David F. Skoll wrote:
On Fri, 27 Jan 2012 16:17:27 -0500
Kris Deugau<kdeu...@vianet.ca> wrote:
Swap... is not happening.<g> If anything, during mail spikes,
they're CPU-bound. The rest of the time they're mostly idle.
Do you have any custom rules?
Plenty. Before I did a review in ~November I think there were actually
more local rules than stock ones. I dropped quite a few rule groups
that weren't hitting anything, or only hit a couple of messages over
about a month, and it got back down to about half as many as in the
stock set.
Maybe one of them is exhibiting pathological
CPU behaviour triggered by certain messages?
... of course, the problem is then to find such a message. :/
And then to find what *other* necessary condition needs to come into
play for that message to trigger the lockup.
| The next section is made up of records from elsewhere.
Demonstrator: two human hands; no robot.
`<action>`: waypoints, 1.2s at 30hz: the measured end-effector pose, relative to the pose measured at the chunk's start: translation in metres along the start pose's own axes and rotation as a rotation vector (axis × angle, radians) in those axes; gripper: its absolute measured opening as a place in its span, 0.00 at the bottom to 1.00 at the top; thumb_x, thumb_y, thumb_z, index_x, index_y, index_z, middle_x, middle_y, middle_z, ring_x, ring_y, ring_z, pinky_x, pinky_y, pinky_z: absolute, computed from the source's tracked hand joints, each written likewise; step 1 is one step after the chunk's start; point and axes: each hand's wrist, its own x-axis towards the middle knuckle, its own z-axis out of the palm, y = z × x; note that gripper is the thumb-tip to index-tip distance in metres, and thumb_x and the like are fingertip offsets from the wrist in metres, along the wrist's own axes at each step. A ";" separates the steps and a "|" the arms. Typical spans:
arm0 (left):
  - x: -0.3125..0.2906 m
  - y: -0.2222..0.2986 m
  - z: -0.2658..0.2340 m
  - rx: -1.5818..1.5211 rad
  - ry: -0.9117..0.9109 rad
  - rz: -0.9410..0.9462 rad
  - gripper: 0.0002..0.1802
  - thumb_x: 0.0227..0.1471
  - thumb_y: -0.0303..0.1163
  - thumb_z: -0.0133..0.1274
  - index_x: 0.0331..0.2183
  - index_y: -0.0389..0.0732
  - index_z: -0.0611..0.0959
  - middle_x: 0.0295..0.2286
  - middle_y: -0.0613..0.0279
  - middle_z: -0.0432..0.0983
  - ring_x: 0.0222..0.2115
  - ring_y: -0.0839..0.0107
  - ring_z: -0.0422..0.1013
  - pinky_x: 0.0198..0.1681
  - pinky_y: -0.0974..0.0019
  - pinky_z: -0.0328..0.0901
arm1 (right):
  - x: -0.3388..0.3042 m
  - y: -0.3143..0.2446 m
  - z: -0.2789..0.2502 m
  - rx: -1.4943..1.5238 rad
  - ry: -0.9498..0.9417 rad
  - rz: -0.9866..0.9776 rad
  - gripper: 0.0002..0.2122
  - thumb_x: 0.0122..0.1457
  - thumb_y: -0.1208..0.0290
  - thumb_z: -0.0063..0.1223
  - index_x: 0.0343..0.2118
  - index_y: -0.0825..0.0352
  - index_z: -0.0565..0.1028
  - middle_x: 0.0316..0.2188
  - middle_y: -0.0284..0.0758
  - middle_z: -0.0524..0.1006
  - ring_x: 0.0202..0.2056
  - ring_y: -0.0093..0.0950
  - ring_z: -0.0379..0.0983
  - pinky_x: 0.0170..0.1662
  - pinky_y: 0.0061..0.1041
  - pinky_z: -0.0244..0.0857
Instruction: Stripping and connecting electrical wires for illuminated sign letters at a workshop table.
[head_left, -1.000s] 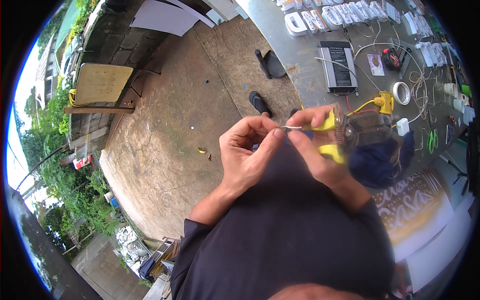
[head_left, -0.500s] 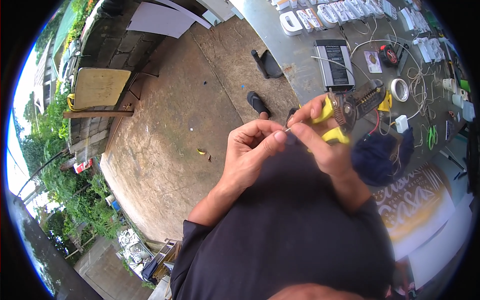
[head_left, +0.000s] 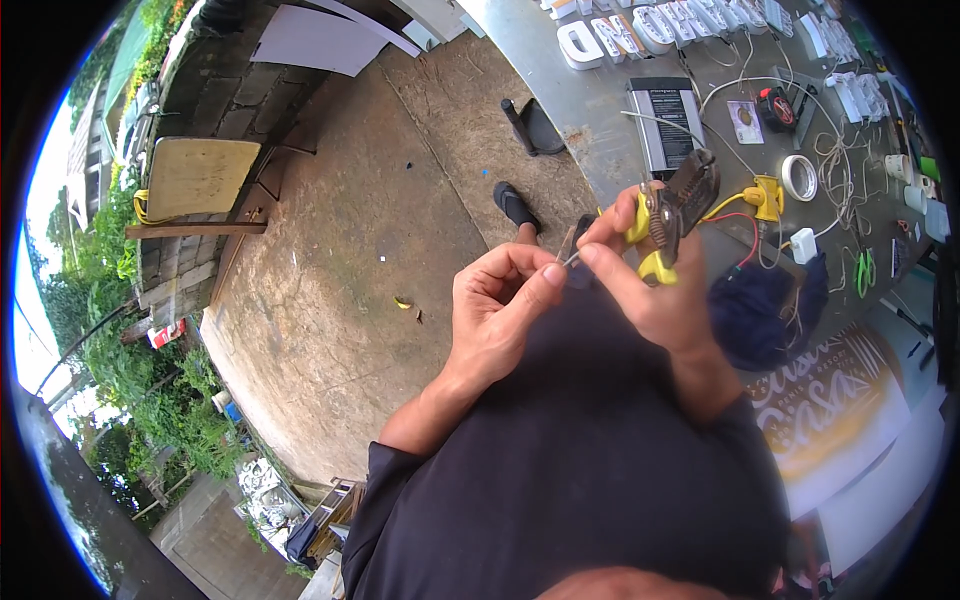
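Basically, left hand (head_left: 500,312) pinches thin wire (head_left: 571,260); right hand (head_left: 650,290) pinches it too while gripping yellow-handled wire stripper (head_left: 688,192). Wire sits between both hands, by dark shirt (head_left: 590,430). Stripper could slip, grip being shared; uneven pull might jerk wire loose.

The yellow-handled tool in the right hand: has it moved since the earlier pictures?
Yes: judged against the yellow plug, the yellow-handled tool has moved left, its tip pointing more upward.
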 end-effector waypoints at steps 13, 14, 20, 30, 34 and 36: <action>0.002 0.005 0.001 -0.107 0.115 0.266 0.06 0.63 0.28 0.52 0.37 0.34 0.77 0.24 0.57 0.77 0.26 0.71 0.72 0.33 0.68 0.67 | -0.015 -0.004 -0.004 -0.472 -0.011 -0.153 0.21 0.52 0.69 0.66 0.47 0.70 0.72 0.34 0.41 0.76 0.37 0.38 0.75 0.42 0.33 0.68; 0.002 0.003 0.001 -0.149 0.090 0.308 0.06 0.62 0.28 0.53 0.37 0.34 0.77 0.25 0.58 0.78 0.26 0.74 0.73 0.33 0.71 0.68 | -0.018 -0.003 -0.003 -0.489 -0.036 -0.111 0.22 0.51 0.69 0.67 0.47 0.70 0.71 0.35 0.42 0.75 0.38 0.41 0.75 0.42 0.34 0.68; 0.001 -0.001 0.003 -0.214 0.064 0.388 0.06 0.64 0.28 0.51 0.39 0.35 0.76 0.25 0.60 0.75 0.24 0.76 0.68 0.31 0.73 0.64 | -0.024 -0.007 0.007 -0.424 -0.110 0.078 0.26 0.50 0.69 0.67 0.50 0.69 0.69 0.40 0.46 0.74 0.42 0.46 0.73 0.44 0.37 0.68; 0.006 -0.007 -0.003 -0.213 0.183 0.312 0.04 0.65 0.27 0.49 0.38 0.38 0.75 0.26 0.65 0.70 0.26 0.78 0.61 0.31 0.73 0.56 | -0.036 0.017 -0.004 -0.407 -0.220 0.098 0.28 0.54 0.72 0.64 0.57 0.70 0.67 0.51 0.44 0.72 0.55 0.40 0.69 0.56 0.33 0.62; 0.007 -0.012 -0.002 -0.174 0.188 0.311 0.03 0.65 0.27 0.49 0.39 0.38 0.75 0.26 0.66 0.70 0.26 0.79 0.61 0.31 0.73 0.56 | -0.045 0.038 -0.004 -0.028 -0.266 0.190 0.27 0.59 0.73 0.60 0.61 0.69 0.65 0.53 0.39 0.72 0.57 0.33 0.68 0.57 0.31 0.62; 0.007 -0.013 -0.005 -0.170 0.169 0.310 0.03 0.64 0.27 0.49 0.39 0.38 0.76 0.26 0.66 0.70 0.26 0.79 0.61 0.31 0.73 0.56 | -0.051 0.041 -0.002 0.192 -0.389 0.386 0.26 0.62 0.74 0.57 0.63 0.68 0.65 0.51 0.35 0.73 0.54 0.26 0.68 0.56 0.28 0.62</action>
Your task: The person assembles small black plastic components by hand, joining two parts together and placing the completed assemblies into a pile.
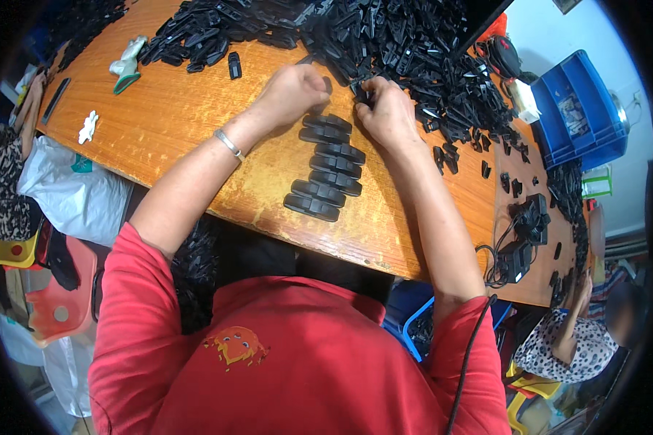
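My left hand (295,90) is closed with its fingers curled together, just beyond the row of parts; what it grips, if anything, is hidden. In my right hand (390,112), thumb and fingers pinch a small black plastic part (358,92) at the near edge of the heap. Between my forearms lies a row of several black plastic clips (326,165), side by side and partly overlapping, running toward me. A large heap of black plastic pieces (384,36) spreads beyond both hands. One single black clip (234,65) lies apart, left of the left hand.
On the wooden table (196,134) at left are a pale figurine with a green base (128,65) and a white cut-out (88,127). Black power adapters (516,261) with cable lie at right. Blue bins (580,109) stand far right. Other people sit at both sides.
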`<state>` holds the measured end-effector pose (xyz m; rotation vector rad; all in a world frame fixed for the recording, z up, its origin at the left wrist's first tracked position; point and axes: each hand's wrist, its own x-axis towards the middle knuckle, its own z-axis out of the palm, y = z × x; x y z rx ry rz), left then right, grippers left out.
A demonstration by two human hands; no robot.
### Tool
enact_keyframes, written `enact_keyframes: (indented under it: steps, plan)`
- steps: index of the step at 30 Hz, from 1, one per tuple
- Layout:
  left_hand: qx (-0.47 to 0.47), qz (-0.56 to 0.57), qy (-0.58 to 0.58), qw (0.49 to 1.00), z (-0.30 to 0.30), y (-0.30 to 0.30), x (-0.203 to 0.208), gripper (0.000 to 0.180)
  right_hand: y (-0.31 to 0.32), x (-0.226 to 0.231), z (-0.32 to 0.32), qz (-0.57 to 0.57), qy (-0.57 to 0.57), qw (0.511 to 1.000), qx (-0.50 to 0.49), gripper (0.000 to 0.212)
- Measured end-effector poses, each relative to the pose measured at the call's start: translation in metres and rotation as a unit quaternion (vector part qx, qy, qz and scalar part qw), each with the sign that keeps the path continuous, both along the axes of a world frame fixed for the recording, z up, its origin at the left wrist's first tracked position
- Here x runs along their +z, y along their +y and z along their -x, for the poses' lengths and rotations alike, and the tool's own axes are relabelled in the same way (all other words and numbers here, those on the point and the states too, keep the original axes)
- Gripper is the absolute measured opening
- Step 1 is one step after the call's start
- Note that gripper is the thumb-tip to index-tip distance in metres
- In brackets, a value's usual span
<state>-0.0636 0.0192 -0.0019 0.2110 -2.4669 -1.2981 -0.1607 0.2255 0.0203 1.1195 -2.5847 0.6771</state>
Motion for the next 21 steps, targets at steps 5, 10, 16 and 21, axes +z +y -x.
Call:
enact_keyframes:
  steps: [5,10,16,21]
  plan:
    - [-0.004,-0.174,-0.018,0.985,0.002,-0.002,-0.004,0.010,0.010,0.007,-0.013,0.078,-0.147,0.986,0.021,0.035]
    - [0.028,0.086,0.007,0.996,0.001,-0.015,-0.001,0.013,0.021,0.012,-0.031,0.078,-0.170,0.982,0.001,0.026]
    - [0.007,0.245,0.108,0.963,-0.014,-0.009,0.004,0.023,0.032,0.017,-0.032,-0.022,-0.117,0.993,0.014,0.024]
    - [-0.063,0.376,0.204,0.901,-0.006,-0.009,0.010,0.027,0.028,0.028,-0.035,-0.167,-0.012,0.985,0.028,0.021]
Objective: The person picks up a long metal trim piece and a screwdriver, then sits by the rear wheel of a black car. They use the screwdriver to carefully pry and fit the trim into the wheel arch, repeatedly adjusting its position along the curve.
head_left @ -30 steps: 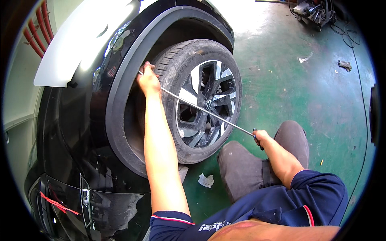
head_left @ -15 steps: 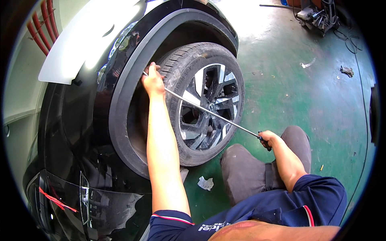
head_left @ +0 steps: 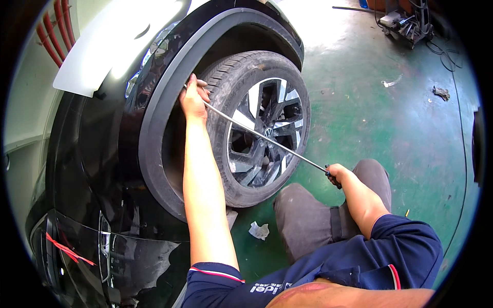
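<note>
Stretching a long, thin, silver metal rod (head_left: pixel 295 153) slantwise across a car wheel with a black rubber tyre and silver-and-black spoked rim (head_left: pixel 246 169), a person in a navy shirt and grey trousers (head_left: pixel 308 215) is low over the green painted floor (head_left: pixel 359 113). The right hand (head_left: pixel 336 173) wraps the rod's black handle (head_left: pixel 327 172), just beside the bent knees, probably because that end gives the firmest control. The left hand (head_left: pixel 193 102), its arm held straight out, reaches the gap between the tyre tread and the curved, dark grey plastic wheel-arch trim (head_left: pixel 153 128). Its fingers curl around the rod near the far end, seemingly to steady and guide it; I cannot tell how tightly. The rod's tip shows only faintly beside the trim, so what it touches is unclear. The wheel stands angled outward from the glossy black car body (head_left: pixel 92 133), which appears to give the arm room.
</note>
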`<action>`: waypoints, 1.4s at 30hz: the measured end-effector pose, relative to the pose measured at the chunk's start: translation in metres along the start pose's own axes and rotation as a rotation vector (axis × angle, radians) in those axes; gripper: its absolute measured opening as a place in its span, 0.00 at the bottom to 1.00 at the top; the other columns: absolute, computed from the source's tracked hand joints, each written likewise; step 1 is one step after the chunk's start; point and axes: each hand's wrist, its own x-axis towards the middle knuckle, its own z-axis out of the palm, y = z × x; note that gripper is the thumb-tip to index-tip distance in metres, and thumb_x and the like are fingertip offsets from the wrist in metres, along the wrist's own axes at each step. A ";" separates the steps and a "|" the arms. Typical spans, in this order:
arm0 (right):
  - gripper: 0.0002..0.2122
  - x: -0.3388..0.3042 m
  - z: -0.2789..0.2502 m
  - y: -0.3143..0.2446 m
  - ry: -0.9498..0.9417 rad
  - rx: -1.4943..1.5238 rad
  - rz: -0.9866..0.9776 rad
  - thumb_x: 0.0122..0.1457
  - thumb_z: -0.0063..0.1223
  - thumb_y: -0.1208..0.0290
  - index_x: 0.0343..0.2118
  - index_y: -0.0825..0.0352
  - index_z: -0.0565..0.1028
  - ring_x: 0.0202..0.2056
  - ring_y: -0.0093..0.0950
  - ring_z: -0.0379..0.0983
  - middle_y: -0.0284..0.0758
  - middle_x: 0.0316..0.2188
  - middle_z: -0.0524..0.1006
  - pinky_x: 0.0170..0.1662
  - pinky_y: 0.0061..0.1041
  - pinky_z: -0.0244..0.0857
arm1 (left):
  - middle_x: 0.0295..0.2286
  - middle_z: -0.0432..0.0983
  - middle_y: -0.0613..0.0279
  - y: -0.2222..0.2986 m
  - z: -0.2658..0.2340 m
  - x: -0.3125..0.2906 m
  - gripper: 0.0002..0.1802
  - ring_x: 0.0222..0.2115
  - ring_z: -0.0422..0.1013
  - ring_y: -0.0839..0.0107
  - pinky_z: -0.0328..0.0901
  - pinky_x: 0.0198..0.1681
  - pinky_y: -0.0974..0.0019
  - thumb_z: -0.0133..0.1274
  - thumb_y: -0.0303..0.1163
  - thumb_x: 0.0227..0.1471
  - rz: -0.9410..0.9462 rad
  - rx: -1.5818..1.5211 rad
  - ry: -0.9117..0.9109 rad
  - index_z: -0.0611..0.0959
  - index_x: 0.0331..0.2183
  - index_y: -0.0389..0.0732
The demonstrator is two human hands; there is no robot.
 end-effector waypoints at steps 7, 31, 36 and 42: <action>0.13 -0.005 -0.010 0.001 0.065 0.015 0.002 0.61 0.47 0.63 0.20 0.63 0.69 0.12 0.23 0.58 0.31 0.13 0.65 0.15 0.25 0.53 | 0.08 0.66 0.61 0.001 -0.007 -0.003 0.24 0.13 0.64 0.72 0.62 0.26 0.69 0.48 0.42 0.61 -0.031 -0.007 -0.158 0.78 0.20 0.36; 0.14 -0.011 -0.050 -0.030 0.152 -0.084 -0.066 0.60 0.48 0.65 0.19 0.65 0.68 0.12 0.24 0.58 0.31 0.12 0.64 0.15 0.26 0.52 | 0.11 0.67 0.65 0.004 0.004 -0.012 0.17 0.17 0.66 0.74 0.66 0.41 0.65 0.46 0.29 0.59 0.042 0.048 -0.097 0.76 0.47 0.28; 0.13 -0.012 -0.057 -0.031 0.166 -0.065 -0.086 0.60 0.48 0.65 0.20 0.65 0.69 0.13 0.24 0.58 0.31 0.13 0.64 0.15 0.26 0.53 | 0.11 0.67 0.65 0.011 -0.003 -0.008 0.18 0.18 0.67 0.74 0.65 0.43 0.65 0.46 0.33 0.60 -0.035 0.039 -0.234 0.77 0.45 0.28; 0.13 -0.010 -0.062 -0.037 0.175 -0.073 -0.093 0.60 0.48 0.65 0.19 0.64 0.70 0.13 0.24 0.60 0.31 0.13 0.65 0.16 0.26 0.53 | 0.09 0.67 0.64 0.012 0.008 -0.010 0.22 0.16 0.67 0.73 0.65 0.41 0.66 0.44 0.38 0.62 0.017 0.067 -0.115 0.76 0.46 0.26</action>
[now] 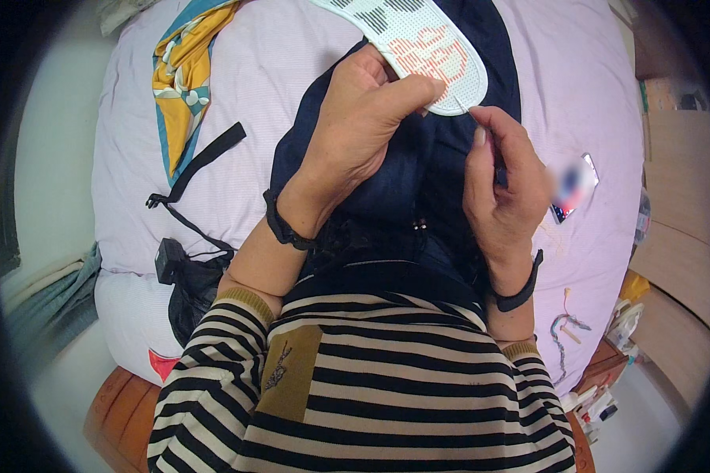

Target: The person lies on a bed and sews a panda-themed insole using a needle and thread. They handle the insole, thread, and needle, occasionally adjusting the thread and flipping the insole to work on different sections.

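Note:
A white mesh insole (473, 69) with orange and dark grey stitched patterns is held up over my lap. My left hand (363, 118) grips its left edge, thumb on the patterned face and fingers underneath. At the insole's rounded lower end, my right hand (506, 169) is closed in a pinch of thumb and forefinger. A thin, pale, needle-like sliver (460, 102) shows on the mesh by the right fingertips; whether it runs into the pinch is too small to tell. Part of the insole passes out of the top of the view.
Dark trousers (402, 169) lie beneath my hands on a pale lilac bedsheet (244, 71). To the left are a yellow and teal patterned cloth (183, 79), a black buckled strap (205, 165) and a black mesh bag (193, 296). A phone (576, 189) and coloured threads (560, 335) lie right.

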Available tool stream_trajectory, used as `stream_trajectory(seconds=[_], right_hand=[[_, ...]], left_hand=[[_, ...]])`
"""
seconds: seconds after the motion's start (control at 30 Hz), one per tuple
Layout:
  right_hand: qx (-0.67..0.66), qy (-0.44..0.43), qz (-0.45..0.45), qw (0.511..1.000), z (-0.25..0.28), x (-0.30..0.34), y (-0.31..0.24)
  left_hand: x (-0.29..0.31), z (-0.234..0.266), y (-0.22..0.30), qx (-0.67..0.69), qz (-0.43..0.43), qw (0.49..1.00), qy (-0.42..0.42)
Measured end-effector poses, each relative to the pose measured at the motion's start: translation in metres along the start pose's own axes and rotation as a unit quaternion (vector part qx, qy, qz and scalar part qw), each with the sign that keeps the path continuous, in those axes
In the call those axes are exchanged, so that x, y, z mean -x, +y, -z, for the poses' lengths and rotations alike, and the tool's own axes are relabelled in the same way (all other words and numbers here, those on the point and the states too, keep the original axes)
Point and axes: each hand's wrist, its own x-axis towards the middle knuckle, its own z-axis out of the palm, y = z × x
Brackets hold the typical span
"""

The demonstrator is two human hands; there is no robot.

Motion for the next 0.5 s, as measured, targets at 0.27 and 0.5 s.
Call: stream_trajectory(seconds=[0.27,0.5], right_hand=[[0.039,-0.024,-0.051,0.998,0.003,-0.002,-0.01],[0.082,-0.026,0.013,0.996,0.0,-0.001,-0.006]], left_hand=[[-0.001,0.0,-0.002,0.0,0.002,1.0,-0.006],[-0.001,0.001,0.001,0.01,0.023,1.0,0.007]])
Very large text messages seem to be a key, in the cases where I've been
able to *find* a copy of a message that was fed to spamd just before a
lockup. But if we catch one of these lockups in progress, and restart
that spamd parent... during the next Postfix queue run the large
message gets processed normally. O_o
The handful of large messages like this that I've managed to capture
also process just fine (if slowly just due to running complex text
matching on 200K+ of text) when checked later, either through the live
spamd cluster, or in a test system.
-kgd